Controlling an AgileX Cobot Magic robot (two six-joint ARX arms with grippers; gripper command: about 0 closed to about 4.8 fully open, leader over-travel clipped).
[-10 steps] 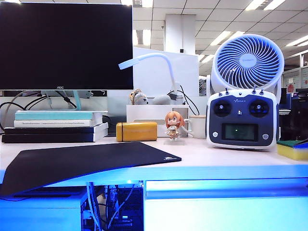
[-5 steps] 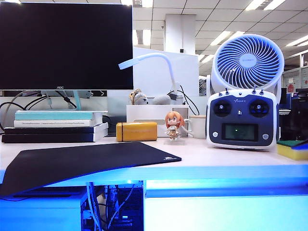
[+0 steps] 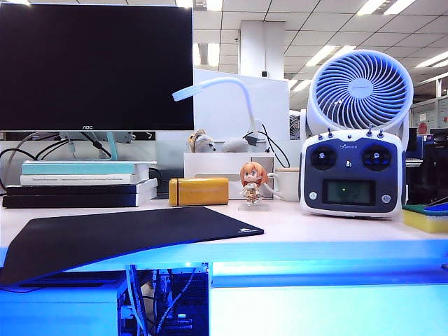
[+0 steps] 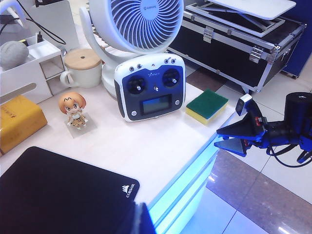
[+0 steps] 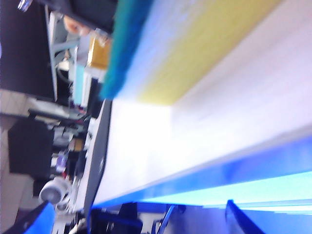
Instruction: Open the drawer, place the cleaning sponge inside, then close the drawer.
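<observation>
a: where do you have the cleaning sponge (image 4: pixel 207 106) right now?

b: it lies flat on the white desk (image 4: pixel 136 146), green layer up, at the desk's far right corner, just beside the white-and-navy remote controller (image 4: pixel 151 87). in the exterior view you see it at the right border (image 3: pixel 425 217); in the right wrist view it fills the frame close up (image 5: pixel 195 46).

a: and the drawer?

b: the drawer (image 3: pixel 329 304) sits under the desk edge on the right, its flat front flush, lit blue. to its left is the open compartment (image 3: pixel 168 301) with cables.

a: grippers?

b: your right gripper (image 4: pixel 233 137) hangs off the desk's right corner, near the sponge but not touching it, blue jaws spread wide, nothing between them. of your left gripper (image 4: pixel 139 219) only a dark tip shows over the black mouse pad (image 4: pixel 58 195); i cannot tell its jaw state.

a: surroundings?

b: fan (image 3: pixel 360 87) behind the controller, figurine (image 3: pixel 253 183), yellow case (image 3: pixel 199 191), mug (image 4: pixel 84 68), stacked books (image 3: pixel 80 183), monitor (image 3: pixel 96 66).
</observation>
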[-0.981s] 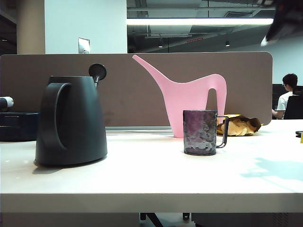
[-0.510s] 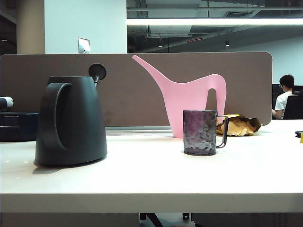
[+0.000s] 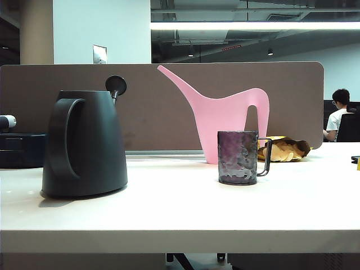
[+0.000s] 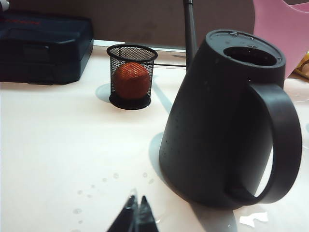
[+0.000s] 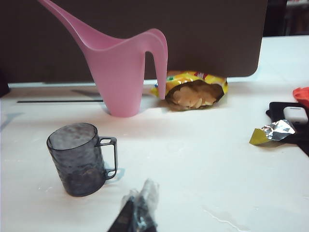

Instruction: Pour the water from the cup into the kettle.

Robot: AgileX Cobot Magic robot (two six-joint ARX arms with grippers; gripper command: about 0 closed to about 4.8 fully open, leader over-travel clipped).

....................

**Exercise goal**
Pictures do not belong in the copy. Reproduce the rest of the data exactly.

**Task answer**
Controlling an AgileX Cobot Magic robot (two six-joint ARX arms with grippers; gripper command: about 0 closed to about 4.8 fully open, leader over-travel clipped).
[-10 steps] 
[-5 steps] 
[+0 steps] 
[+0 steps] 
[+0 steps] 
Instruction: Open the drawer, place the cleaning sponge inside, then close the drawer.
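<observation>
a: where do you have the cleaning sponge (image 4: pixel 207 106) right now?

b: it lies flat on the white desk (image 4: pixel 136 146), green layer up, at the desk's far right corner, just beside the white-and-navy remote controller (image 4: pixel 151 87). in the exterior view you see it at the right border (image 3: pixel 425 217); in the right wrist view it fills the frame close up (image 5: pixel 195 46).

a: and the drawer?

b: the drawer (image 3: pixel 329 304) sits under the desk edge on the right, its flat front flush, lit blue. to its left is the open compartment (image 3: pixel 168 301) with cables.

a: grippers?

b: your right gripper (image 4: pixel 233 137) hangs off the desk's right corner, near the sponge but not touching it, blue jaws spread wide, nothing between them. of your left gripper (image 4: pixel 139 219) only a dark tip shows over the black mouse pad (image 4: pixel 58 195); i cannot tell its jaw state.

a: surroundings?

b: fan (image 3: pixel 360 87) behind the controller, figurine (image 3: pixel 253 183), yellow case (image 3: pixel 199 191), mug (image 4: pixel 84 68), stacked books (image 3: pixel 80 183), monitor (image 3: pixel 96 66).
</observation>
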[-0.981s] 
[-0.510s] 
[+0.000s] 
[+0.000s] 
[+0.000s] 

Instruction: Pour the water from the cup into the kettle.

Robot: AgileX Cobot Magic robot (two six-joint ARX arms with grippers; gripper command: about 0 closed to about 4.8 fully open, leader over-travel clipped).

No more output is expected for this exercise.